### What needs to be done
Your task is to gather the lines below that hold the string "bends".

### Extracted data

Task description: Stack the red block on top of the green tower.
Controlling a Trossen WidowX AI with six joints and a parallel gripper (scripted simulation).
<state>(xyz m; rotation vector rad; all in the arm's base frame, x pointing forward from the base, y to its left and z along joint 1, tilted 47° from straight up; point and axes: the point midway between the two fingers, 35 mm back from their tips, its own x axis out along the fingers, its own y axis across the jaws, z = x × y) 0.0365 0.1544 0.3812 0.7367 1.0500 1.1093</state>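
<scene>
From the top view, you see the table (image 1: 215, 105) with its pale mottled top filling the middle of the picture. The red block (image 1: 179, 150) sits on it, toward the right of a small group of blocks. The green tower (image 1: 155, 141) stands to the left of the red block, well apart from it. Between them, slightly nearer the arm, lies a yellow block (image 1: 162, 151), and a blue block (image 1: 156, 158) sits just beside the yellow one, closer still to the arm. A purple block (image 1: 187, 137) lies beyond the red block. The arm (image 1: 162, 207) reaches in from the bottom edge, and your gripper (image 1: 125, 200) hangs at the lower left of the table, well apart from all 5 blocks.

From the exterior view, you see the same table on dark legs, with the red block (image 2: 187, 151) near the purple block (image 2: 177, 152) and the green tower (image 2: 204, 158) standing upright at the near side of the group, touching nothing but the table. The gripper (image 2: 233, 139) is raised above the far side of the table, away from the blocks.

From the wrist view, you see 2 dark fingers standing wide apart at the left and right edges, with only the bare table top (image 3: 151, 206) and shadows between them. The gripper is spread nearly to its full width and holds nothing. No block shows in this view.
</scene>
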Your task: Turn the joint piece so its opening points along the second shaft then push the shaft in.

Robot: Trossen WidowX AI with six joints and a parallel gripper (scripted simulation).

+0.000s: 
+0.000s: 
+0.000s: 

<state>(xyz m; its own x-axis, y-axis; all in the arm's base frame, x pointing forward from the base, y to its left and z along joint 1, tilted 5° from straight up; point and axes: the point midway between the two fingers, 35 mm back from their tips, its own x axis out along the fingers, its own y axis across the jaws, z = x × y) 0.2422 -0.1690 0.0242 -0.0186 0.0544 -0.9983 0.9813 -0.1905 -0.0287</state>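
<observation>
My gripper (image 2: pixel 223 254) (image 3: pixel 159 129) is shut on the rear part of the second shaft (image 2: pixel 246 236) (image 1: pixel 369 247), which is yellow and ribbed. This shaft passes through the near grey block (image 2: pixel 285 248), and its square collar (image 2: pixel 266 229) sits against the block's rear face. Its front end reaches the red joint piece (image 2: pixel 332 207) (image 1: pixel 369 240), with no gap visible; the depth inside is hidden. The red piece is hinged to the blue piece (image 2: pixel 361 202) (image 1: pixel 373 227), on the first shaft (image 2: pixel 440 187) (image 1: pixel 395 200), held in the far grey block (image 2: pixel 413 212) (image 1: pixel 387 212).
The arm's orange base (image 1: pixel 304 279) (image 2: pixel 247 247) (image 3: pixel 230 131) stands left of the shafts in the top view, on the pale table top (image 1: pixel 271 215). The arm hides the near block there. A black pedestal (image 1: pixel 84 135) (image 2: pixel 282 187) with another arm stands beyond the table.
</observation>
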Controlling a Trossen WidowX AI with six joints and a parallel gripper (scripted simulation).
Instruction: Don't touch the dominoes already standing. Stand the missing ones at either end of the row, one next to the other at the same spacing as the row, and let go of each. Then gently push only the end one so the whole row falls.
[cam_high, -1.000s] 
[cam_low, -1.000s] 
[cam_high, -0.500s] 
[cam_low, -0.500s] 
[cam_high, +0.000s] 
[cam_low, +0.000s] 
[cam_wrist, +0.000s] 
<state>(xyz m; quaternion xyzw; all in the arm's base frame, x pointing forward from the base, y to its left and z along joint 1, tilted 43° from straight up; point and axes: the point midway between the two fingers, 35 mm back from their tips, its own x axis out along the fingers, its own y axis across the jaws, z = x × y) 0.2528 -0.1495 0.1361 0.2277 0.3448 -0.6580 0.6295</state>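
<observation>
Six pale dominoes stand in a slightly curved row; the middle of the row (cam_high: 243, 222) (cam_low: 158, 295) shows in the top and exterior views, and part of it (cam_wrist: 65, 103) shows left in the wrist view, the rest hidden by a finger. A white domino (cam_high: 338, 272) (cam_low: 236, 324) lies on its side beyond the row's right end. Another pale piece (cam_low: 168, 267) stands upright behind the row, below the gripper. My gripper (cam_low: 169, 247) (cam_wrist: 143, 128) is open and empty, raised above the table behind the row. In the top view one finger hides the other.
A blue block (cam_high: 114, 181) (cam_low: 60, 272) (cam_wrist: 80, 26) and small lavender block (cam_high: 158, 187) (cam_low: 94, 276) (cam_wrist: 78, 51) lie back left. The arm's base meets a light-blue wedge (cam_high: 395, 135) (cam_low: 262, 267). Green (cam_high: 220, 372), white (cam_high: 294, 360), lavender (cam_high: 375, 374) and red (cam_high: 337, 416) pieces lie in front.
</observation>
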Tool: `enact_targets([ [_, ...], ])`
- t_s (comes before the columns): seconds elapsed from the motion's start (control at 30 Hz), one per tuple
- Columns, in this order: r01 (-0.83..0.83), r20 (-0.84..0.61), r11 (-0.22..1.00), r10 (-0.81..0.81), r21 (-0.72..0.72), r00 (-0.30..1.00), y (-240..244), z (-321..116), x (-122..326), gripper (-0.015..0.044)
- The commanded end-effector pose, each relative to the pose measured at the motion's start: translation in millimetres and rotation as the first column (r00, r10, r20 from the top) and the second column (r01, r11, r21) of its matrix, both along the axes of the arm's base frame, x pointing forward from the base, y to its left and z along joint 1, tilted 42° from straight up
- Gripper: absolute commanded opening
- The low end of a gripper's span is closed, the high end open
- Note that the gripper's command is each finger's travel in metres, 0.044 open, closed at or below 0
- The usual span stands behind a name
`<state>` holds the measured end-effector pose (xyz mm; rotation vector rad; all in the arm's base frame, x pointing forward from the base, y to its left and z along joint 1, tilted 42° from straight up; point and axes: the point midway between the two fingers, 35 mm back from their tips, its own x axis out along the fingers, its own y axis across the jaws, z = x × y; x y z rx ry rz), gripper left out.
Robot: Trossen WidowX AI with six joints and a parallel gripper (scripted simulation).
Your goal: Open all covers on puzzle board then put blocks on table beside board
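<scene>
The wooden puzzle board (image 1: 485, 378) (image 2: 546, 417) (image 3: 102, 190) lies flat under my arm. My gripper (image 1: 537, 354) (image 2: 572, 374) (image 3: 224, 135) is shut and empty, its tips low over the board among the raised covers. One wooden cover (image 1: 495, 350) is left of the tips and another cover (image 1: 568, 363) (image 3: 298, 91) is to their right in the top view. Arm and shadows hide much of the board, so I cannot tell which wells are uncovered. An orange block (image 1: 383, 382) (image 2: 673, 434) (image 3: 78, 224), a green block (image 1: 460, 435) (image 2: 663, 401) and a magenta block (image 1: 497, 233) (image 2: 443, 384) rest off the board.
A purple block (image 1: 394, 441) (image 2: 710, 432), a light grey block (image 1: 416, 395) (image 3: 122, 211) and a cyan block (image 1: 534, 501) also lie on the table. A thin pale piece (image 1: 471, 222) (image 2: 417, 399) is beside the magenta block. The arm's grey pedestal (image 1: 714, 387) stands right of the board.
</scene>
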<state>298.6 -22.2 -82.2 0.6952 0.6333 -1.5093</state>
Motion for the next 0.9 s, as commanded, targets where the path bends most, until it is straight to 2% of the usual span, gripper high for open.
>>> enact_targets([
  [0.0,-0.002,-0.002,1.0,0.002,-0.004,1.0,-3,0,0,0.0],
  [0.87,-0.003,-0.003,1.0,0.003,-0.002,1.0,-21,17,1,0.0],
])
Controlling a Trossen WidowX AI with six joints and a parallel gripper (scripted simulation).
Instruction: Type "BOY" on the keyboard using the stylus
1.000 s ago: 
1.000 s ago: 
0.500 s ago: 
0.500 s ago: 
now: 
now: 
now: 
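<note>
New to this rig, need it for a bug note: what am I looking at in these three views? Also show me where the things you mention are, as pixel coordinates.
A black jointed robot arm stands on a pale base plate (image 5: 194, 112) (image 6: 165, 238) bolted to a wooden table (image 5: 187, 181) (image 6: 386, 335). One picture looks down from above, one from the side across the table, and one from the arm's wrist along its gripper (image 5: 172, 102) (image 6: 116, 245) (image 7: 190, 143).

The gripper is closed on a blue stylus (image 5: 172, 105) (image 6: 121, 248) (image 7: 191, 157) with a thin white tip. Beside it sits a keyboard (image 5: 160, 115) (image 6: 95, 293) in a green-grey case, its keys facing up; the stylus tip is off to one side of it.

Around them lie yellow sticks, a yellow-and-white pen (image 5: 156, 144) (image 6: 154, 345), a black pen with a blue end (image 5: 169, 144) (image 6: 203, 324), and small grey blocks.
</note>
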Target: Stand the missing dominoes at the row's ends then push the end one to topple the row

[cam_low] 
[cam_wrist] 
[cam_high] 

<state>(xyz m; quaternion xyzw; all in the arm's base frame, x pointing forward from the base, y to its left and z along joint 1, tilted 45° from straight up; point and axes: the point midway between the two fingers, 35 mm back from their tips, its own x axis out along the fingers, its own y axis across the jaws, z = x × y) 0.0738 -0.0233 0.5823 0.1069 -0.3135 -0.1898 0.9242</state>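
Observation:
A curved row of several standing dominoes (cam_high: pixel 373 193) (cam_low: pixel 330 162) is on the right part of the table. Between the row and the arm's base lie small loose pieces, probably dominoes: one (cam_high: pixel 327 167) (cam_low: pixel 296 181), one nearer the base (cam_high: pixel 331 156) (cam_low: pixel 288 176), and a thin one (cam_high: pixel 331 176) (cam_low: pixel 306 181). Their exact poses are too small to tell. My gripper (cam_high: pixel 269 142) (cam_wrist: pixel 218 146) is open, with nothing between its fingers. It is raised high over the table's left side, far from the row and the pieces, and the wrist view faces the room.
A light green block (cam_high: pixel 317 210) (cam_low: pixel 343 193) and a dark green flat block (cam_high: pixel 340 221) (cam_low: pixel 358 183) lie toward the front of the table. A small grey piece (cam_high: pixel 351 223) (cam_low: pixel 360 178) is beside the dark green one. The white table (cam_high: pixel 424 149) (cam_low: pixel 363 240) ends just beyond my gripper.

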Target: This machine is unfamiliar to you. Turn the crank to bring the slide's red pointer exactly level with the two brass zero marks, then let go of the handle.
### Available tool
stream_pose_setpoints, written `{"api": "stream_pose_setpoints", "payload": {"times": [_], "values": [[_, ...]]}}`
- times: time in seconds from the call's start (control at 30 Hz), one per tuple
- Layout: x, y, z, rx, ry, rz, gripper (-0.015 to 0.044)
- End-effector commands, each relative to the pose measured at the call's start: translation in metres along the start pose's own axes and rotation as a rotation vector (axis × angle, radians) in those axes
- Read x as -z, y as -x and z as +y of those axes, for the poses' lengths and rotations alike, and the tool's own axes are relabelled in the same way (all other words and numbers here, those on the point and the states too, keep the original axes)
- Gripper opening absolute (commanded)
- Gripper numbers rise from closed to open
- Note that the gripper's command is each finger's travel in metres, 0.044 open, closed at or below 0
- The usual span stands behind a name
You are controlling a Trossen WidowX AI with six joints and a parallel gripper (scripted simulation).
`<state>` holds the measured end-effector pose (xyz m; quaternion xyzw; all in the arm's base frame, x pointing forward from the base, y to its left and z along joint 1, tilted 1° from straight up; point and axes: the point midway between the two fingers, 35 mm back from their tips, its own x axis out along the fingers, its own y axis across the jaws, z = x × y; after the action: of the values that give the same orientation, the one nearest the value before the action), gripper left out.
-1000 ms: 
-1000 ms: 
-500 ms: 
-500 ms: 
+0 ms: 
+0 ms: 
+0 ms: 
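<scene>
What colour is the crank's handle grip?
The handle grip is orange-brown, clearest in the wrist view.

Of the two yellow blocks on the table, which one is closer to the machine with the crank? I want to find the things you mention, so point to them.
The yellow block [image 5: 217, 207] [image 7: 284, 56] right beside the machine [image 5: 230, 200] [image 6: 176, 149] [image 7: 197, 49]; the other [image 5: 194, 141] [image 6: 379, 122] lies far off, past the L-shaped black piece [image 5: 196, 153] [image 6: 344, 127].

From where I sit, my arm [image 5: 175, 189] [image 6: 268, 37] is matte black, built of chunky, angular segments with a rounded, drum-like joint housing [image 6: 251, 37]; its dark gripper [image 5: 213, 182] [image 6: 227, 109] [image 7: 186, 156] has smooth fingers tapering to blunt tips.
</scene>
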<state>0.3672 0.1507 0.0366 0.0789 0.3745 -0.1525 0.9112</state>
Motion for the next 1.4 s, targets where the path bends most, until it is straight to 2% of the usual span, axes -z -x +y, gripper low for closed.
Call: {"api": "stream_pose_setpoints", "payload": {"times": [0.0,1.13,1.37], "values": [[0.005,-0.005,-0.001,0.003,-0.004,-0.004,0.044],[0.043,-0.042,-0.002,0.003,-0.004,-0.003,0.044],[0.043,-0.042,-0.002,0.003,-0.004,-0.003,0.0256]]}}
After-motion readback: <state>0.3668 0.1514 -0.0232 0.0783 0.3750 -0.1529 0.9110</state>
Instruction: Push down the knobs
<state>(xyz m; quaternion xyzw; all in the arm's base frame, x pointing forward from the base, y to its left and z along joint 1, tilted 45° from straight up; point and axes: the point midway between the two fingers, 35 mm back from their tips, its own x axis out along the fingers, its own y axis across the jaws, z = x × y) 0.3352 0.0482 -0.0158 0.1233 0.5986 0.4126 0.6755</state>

### Solution
Motion for the next 0.9 s, as commanded, targets where the path bends most, until it is straight to 2% of the usual span, gripper high for open.
Motion for the next 1.4 s, targets where the path bends most, until it is straight to 2% of the usual span, axes -z -x +y, gripper low for closed.

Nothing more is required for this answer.